Try it: Check each line of the entries for the string "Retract". Report only how many lines have it.

Input for this task:
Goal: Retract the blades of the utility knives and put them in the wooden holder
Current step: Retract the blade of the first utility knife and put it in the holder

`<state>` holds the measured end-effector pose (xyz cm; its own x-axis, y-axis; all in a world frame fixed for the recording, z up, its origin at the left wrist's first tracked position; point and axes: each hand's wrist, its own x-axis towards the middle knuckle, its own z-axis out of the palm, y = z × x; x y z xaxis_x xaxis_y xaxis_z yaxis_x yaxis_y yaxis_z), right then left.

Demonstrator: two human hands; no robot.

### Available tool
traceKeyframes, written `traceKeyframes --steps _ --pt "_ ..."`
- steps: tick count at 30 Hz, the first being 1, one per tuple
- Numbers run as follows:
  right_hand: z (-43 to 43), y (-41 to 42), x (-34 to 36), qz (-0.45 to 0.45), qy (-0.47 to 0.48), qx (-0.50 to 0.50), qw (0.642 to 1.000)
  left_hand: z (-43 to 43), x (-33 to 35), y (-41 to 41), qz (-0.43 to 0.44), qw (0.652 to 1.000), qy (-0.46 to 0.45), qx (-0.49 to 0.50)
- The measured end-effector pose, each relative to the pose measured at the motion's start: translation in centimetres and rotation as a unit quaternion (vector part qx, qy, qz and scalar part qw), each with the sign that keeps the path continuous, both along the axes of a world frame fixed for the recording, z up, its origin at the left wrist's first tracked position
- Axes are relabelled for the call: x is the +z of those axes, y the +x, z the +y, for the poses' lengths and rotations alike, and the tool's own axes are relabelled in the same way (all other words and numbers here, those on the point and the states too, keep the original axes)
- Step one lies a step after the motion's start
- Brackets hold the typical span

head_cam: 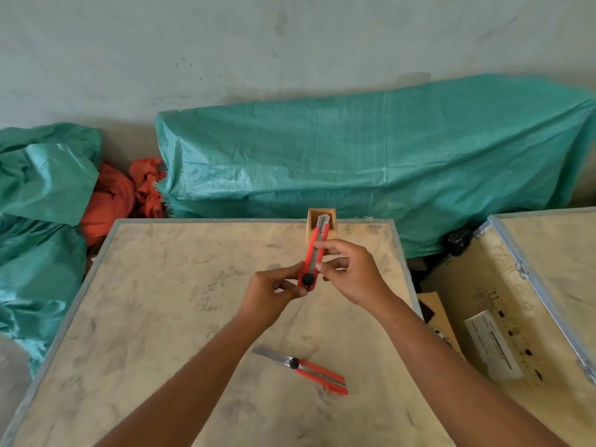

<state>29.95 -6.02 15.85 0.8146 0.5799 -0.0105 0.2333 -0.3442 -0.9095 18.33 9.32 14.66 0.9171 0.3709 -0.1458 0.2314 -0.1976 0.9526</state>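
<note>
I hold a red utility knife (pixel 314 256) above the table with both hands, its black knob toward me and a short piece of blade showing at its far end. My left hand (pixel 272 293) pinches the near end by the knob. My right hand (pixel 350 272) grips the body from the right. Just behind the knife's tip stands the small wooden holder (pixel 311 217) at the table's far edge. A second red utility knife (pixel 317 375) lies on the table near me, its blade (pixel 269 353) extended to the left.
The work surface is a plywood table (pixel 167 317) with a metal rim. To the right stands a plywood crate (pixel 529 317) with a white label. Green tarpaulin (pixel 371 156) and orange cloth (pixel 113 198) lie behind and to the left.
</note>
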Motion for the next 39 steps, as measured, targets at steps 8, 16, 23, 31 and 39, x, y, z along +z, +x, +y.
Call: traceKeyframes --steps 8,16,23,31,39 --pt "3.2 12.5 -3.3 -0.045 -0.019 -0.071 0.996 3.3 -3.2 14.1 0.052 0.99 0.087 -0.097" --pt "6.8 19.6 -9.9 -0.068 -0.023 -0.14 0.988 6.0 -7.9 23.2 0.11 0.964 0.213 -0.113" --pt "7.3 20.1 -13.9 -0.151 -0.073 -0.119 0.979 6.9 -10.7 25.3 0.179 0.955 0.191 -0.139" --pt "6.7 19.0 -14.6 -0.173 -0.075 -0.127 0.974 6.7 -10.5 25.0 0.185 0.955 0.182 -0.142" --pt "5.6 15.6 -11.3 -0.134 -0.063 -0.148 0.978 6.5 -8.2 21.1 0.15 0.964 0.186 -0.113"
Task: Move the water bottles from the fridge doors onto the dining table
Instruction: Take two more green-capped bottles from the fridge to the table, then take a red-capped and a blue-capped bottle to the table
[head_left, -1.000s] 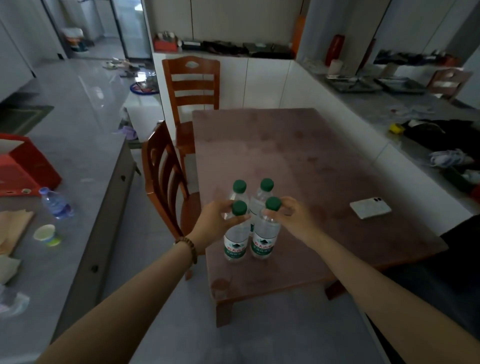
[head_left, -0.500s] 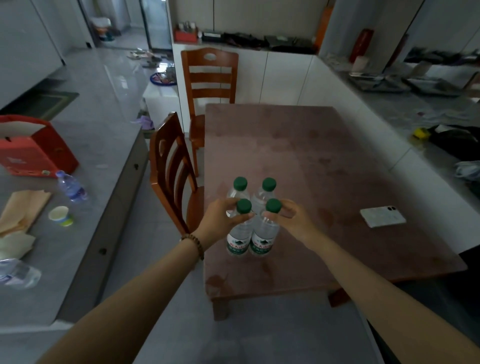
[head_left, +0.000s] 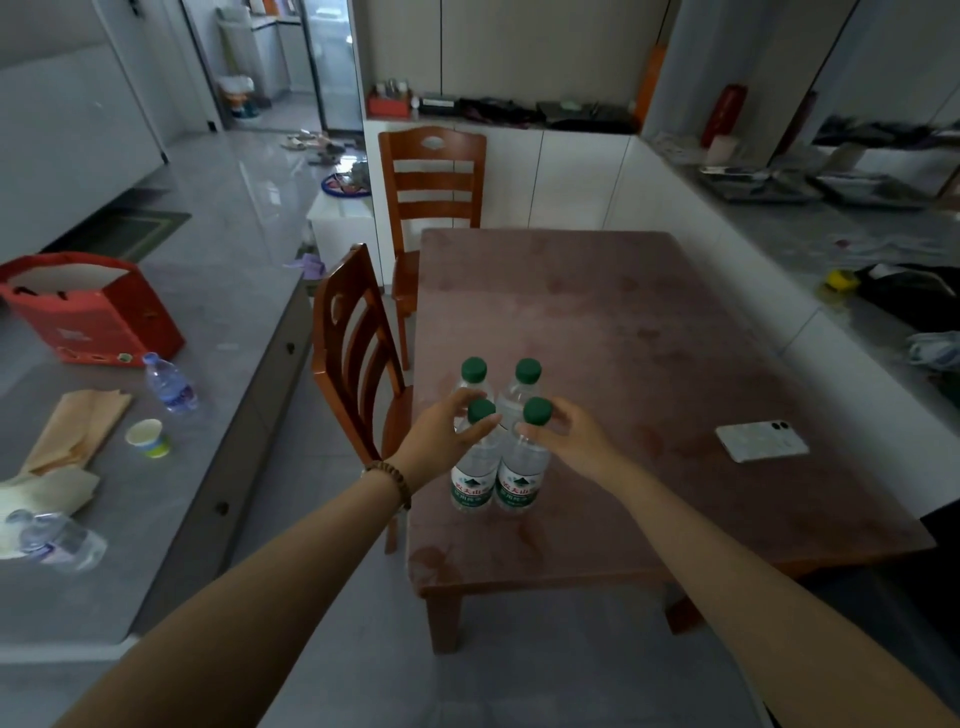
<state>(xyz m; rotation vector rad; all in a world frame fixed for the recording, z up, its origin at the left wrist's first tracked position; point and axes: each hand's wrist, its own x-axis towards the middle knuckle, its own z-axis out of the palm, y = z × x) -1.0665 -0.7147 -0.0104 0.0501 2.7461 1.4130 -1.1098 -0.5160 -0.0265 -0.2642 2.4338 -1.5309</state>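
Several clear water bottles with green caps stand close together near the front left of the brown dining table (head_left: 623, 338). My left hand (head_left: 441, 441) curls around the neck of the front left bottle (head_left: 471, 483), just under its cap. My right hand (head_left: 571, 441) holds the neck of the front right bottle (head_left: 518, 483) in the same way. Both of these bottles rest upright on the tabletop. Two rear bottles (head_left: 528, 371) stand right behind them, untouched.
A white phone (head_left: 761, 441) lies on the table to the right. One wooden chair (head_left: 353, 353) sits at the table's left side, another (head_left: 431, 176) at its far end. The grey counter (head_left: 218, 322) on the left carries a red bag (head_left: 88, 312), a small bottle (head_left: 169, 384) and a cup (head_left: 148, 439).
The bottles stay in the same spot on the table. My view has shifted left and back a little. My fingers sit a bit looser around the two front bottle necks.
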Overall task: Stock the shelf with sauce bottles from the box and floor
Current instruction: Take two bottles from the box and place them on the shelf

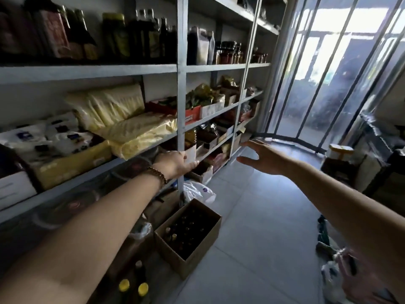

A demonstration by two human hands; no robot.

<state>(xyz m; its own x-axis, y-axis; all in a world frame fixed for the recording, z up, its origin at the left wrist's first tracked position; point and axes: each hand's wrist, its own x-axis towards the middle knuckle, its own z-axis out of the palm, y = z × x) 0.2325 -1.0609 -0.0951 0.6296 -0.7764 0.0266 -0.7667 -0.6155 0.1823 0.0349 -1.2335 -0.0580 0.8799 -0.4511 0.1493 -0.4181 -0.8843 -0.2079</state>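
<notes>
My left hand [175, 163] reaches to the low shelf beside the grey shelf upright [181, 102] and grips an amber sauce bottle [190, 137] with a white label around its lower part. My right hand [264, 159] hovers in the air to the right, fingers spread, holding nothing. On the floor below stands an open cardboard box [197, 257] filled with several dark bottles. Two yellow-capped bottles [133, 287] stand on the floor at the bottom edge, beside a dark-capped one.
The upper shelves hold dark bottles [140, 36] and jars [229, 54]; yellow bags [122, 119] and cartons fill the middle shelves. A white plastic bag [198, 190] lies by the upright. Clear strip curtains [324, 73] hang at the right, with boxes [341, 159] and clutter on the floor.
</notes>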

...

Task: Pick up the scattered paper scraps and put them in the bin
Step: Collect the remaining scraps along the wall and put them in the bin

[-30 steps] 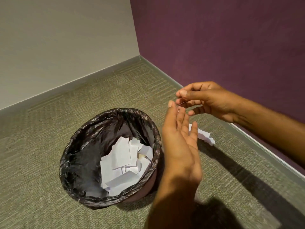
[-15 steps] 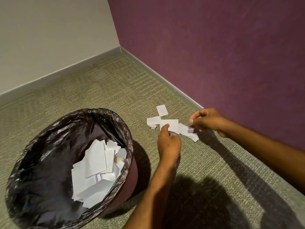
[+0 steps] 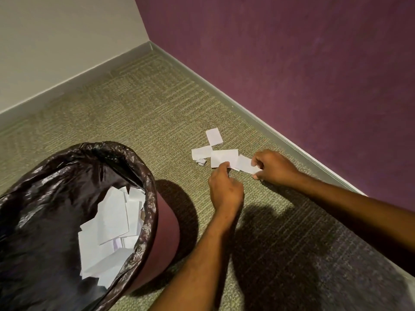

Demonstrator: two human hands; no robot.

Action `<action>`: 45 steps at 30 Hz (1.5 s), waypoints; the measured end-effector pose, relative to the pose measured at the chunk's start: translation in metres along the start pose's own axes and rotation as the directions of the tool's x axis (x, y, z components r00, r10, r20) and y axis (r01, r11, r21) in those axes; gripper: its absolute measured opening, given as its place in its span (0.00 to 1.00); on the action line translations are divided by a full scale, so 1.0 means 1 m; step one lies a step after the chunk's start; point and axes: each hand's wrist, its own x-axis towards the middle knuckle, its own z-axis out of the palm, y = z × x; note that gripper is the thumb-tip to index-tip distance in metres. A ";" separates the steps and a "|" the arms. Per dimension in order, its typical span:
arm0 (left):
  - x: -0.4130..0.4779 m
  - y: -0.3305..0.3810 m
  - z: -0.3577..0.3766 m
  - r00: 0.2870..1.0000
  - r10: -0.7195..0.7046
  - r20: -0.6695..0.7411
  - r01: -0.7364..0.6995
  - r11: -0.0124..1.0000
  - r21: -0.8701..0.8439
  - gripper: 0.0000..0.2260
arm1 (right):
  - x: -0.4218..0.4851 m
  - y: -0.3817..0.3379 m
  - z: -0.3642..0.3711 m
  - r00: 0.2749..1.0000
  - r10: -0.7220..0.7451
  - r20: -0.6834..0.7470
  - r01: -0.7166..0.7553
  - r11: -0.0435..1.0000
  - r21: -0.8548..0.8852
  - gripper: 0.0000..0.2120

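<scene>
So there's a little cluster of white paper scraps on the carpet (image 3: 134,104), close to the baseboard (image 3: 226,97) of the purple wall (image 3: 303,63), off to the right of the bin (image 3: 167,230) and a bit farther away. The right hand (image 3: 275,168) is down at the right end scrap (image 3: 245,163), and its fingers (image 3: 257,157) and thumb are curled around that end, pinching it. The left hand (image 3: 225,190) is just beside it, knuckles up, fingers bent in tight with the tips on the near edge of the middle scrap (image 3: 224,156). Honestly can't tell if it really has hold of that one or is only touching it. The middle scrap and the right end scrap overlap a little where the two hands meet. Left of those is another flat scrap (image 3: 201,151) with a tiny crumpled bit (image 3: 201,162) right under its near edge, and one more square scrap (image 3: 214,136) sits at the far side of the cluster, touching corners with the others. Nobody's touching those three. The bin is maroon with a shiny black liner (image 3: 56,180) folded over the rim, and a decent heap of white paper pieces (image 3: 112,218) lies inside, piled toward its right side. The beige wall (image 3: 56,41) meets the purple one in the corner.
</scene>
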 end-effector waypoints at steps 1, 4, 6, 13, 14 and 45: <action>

Expected answer: 2